# Sticky  2017 DFW Aquatic Plant Club Meeting Minutes



## bsboust

Meeting Date: January 28, 2017

Meeting Location: Texas Aquatics

Meeting called to order: 1330

Election of officers was held at the December meeting and the officers from 2016 were voted in for another year as follows:

President:
Richard Valerio (Rich V)

Vice President:
Alex Garcia (Alexopolos)

Treasurer:
Mike Herod (Crownman)

Secretary:
Brad Boustead (bsboust) 

Webmaster:
Chuck Branch (cmbranch13) volunteered to be the webmaster and to administer social media for the club


Meetings scheduled for 2017:

March 18 (Saturday)
Host - Michael McDowell (mscotty12321)
Plano

May 21 (Sunday)
Host - Rift to Reef Aquatics
Flower Mound
Aquascaping demonstration by Cory Hopkins

July
Open

September
Host - Brad Boustead (bsboust)
Arlington

November
Open

(Meeting locations and times will be posted and emailed to 
current members prior to the meetings.

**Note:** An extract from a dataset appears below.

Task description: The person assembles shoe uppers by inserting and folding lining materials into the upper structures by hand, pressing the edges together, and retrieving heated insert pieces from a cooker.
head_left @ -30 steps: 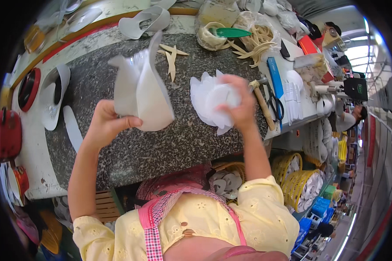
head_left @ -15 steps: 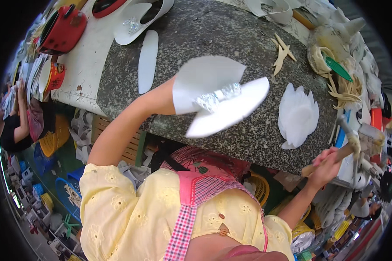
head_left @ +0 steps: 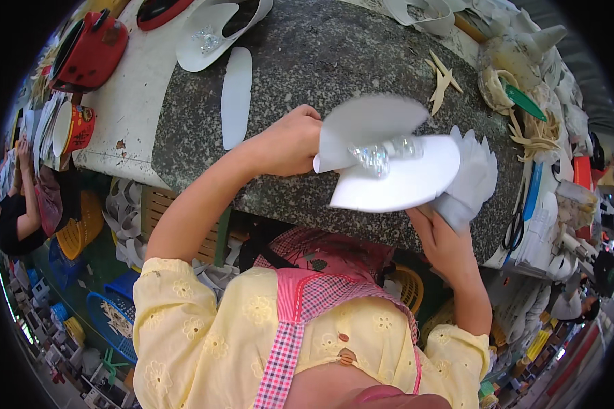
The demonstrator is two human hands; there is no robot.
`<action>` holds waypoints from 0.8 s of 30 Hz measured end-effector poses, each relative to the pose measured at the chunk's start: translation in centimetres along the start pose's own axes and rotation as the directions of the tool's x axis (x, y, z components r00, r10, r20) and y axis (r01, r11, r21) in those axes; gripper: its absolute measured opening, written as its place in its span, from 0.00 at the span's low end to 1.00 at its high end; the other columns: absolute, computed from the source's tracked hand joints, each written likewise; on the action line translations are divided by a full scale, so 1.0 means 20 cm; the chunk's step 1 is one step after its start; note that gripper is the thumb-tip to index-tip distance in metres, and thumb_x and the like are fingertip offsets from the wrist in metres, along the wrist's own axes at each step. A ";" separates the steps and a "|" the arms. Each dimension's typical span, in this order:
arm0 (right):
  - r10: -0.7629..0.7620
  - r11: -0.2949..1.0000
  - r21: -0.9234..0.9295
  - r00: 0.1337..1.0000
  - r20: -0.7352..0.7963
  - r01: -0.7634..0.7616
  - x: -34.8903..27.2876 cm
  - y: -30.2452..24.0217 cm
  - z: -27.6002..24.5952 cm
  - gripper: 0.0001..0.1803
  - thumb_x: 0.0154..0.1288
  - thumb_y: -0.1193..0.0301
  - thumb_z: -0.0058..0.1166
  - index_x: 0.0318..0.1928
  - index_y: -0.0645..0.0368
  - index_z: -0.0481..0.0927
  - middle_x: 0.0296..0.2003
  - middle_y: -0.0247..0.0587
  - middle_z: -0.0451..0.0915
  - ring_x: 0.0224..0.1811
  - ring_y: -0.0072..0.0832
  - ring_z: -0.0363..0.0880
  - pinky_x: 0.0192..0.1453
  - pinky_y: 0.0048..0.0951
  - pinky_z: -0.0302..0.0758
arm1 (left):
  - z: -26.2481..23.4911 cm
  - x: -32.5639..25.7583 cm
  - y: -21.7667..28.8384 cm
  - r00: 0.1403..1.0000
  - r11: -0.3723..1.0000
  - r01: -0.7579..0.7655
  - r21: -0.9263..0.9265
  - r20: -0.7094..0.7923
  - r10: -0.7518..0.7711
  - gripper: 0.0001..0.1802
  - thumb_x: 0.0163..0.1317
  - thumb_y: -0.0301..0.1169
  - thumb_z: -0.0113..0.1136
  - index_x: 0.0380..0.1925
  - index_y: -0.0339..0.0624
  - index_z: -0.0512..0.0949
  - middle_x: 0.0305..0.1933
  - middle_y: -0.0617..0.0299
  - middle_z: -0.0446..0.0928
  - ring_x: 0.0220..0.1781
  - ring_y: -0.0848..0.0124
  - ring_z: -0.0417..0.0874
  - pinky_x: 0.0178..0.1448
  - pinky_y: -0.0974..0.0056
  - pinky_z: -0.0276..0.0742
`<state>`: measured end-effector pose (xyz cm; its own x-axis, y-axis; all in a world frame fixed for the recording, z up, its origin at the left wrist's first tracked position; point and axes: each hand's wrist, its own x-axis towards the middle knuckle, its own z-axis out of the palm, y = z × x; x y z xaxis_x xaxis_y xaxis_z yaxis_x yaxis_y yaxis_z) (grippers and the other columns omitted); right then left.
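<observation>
My left hand [head_left: 290, 144] is closed on a white slipper [head_left: 396, 180], its broad upper flared open and a glittery bow-like ornament [head_left: 378, 157] across the middle. The slipper is held above the dark speckled stone slab. My right hand [head_left: 447, 245] is at the lower end of a fanned stack of white insoles [head_left: 481, 170], its thumb under the slipper's edge. A greyish, blurred insole [head_left: 454, 210] lies over its fingers and appears to be in its grip; the fingertips are hidden. Another white insole [head_left: 237, 99] lies flat on the slab, left of my left hand.
A white upper with glitter [head_left: 203, 39] lies at the far left, near a red pot [head_left: 92, 51] and a red paper cup [head_left: 80, 128]. Pale pointed strips [head_left: 440, 92] lie at the back right. Dark-handled scissors [head_left: 515, 232] and a blue strip [head_left: 533, 189] are at the right edge.
My right hand has moved left to the insole stack, and the hammer it held is no longer in it. My left hand has carried the slipper to the right, nearer the stack.
</observation>
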<state>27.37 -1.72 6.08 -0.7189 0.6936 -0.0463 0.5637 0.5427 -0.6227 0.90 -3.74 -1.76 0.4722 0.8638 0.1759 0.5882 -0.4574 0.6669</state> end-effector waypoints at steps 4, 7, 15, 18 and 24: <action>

Additional meeting
dates to be added as locations identified)


Attendance: 16 members


Meeting Activities:

* Plant swap

* Discussion of club activities for 2017

* Raffle prizes



Minutes prepared by: Brad Boustead


----------



## Michael

Great minutes, thank you!


----------



## mscotty12321

As a first time host of a meeting, I have a couple of questions. 
Is there anything a gracious host needs to do or provide or is the open door sufficient?
If the meeting starts at 1:00, when should I expect the early birds to start knocking on the door?


----------



## Michael

The key is to make it easy on yourself, LOL. Designate a good place for people to put the snacks and drinks they will bring. Also designate a suitable place for the plant swap, which can be messy and wet. I find that a good sized table on the patio or porch is a great place for the swap, and others have used their garages.

What people really like to do at meetings in a member's home is to look at aquaria and ask questions about what they see.


----------



## fishyjoe24

looks like it will be another good year.


----------



## bsboust

Hey Michael,

Would you mind making the minutes as sticky?

Thanks,

Brad


----------



## Michael

Good idea, will do.


----------